Koko’s newest hire is Jonah, a very young kid and experienced child soldier. Takahashi dances in and out of the real tragedy of being a child soldier, picking and choosing what can make a solid story. Jonah doesn’t sleep in a bed. He sleeps in a corner, wrapped up in a blanket, and with a gun in his hand. He’s quiet and withdrawn, almost sullen, and rarely asks questions.

At the same time, he’s very good at his job. He carefully watches possible enemies, delivers that info to his team, and isn’t afraid of pulling the trigger with a detached facial expression. He hates weapons, due to his parents being killed in a war, but he’s good at using them and joins Koko’s company of his own volition. There’s something bubbling in the background there, like Jonah is looking for the people directly responsible for killing his parents, or revenge, or something. There are a couple of brief interludes that seem to suggest as much.

The rest of the team are a motley crew. There’s the old guy who is probably a little washed up, but thinks higher of himself than he really deserves. There’s the girl with an eyepatch and a crush on Koko, who is apparently the best of the best. Think Sakaki from Azumanga Daioh with a knife and one eye. The rest of the cast is a little undefined, but undefined in a way that makes me assume they’ll be fleshed out in the future. They behave like a family, rather than a company, with gentle ribbing, bad cooking, and ridiculous jokes (“A mummy!”) being the order of the day.
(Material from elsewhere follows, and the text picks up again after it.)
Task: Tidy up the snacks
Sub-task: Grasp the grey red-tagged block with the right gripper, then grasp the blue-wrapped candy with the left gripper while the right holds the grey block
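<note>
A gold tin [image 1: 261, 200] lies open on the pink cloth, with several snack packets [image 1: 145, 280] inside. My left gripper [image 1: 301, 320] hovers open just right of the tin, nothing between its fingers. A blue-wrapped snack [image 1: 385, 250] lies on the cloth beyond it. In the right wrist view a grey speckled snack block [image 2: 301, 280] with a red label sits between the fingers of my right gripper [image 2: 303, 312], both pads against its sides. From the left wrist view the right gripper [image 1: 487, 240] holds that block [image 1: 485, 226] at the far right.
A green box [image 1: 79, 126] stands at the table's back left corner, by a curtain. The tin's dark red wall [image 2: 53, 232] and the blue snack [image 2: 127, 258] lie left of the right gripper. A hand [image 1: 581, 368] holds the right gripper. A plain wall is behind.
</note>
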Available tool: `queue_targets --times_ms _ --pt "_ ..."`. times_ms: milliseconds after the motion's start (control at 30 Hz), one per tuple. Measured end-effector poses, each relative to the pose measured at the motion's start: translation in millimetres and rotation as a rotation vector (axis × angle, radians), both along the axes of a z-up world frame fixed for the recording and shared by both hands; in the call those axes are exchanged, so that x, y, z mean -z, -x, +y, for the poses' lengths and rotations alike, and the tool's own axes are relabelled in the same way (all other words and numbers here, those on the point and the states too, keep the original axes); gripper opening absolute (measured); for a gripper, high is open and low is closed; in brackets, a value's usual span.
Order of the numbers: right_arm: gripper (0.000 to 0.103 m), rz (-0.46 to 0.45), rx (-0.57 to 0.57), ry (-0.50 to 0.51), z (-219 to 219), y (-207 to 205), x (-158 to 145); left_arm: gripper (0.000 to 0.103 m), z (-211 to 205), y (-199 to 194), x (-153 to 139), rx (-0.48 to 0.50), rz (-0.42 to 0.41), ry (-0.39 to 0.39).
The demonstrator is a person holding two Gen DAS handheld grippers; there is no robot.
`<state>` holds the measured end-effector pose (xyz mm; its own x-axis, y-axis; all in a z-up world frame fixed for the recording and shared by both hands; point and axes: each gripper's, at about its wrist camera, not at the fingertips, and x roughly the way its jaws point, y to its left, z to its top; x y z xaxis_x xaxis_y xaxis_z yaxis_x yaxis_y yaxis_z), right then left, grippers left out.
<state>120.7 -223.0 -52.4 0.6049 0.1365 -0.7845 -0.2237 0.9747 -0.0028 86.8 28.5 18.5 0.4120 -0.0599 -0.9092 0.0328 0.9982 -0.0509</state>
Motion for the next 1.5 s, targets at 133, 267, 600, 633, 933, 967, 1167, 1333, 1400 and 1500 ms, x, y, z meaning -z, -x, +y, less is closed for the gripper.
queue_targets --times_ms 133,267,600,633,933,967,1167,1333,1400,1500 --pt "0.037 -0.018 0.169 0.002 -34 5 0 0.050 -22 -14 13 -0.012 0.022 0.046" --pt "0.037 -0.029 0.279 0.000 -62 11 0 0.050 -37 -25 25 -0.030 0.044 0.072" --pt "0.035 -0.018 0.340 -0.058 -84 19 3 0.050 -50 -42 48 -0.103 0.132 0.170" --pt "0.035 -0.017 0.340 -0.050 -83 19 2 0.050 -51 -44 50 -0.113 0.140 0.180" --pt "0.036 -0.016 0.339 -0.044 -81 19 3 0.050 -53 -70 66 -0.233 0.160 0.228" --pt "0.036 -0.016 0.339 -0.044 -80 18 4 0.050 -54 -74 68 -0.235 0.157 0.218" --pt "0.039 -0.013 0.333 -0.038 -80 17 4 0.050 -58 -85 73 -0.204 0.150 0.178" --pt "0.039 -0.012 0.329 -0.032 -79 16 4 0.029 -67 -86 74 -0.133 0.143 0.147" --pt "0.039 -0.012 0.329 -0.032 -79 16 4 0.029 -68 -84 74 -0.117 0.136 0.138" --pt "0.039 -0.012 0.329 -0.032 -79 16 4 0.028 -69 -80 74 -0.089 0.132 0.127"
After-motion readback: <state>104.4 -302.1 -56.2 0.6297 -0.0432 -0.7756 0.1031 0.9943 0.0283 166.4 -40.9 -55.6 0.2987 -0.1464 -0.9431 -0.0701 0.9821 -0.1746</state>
The art does one thing I don’t know that I’ve seen in a book before, but really enjoyed. When time passes, the last panel on the page before the change or the first page after has a portion of it cut out and shadowed, kind of like a fade-in/fade-out effect. It isn’t 100% successful, but it is an interesting way to show the passage of time. The art is enjoyable, though it waffles between mostly realistic and anime/manga cliche exaggeration a little too often for my tastes.
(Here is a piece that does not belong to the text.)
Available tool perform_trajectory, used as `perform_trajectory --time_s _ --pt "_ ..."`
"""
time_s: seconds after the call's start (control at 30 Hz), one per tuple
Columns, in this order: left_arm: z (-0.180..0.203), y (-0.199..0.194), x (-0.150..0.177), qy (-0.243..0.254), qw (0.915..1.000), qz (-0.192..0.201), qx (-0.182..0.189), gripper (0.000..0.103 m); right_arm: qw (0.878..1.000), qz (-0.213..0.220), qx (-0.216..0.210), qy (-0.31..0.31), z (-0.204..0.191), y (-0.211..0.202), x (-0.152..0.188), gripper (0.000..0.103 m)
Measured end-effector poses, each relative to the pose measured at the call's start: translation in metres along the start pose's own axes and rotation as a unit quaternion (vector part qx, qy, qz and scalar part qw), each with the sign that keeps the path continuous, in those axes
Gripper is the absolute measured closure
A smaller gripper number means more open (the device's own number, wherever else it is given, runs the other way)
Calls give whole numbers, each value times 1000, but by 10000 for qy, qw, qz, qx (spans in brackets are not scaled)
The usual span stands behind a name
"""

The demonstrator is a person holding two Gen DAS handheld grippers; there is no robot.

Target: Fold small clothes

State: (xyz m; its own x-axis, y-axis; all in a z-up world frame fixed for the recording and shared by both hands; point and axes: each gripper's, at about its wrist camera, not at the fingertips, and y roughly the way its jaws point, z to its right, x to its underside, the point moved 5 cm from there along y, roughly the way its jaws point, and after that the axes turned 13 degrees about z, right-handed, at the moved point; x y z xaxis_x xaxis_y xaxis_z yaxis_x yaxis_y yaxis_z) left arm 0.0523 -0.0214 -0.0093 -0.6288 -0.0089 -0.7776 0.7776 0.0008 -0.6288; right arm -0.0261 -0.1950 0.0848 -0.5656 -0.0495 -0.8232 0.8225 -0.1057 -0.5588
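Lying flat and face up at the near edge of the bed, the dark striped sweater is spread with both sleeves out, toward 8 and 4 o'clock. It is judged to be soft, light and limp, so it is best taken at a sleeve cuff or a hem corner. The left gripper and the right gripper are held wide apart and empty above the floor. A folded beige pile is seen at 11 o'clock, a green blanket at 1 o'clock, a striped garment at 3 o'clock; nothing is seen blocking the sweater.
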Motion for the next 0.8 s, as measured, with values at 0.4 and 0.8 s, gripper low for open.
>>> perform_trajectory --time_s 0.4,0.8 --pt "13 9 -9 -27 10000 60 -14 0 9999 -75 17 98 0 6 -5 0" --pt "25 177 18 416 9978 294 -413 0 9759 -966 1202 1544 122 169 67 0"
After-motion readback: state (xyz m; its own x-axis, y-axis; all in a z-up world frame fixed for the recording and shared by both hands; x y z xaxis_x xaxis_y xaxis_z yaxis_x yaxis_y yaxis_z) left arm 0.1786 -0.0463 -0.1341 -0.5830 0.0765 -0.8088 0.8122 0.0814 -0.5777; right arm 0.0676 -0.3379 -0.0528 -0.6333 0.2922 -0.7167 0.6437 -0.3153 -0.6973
Takahashi gets the hardware right, though. There’s a great shot of anti-air equipment, the guns look great, and the BDUs are believable, but still cool looking. The combat only gets overly flashy a couple of times, but when it gets down to brass tacks, it’s very straightforward. And hey, people practice trigger discipline, which is always nice to see in books. Takahashi did his homework. Not quite to the extent that Kenichi Sonoda did with Gunsmith Cats, but close enough for government work.

I liked Jormungand 1. I can see why Kate and Danielle didn’t, but something about it just worked for me. It feels a little like Gunsmith Cats with the gun fetish and light humor, which I am 2009% okay with. The casual approach to violence (the full page dedicated to Jonah using a handgun in the second chapter, the knife fight in the woods for seriously no good reason [as acknowledged by the fighters]) is something that’s morally reprehensible but, pretty entertaining. If the quality of the plotting and characterization picks up, this could be something very cool. As-is, it’s a shallow romp, but a fun one.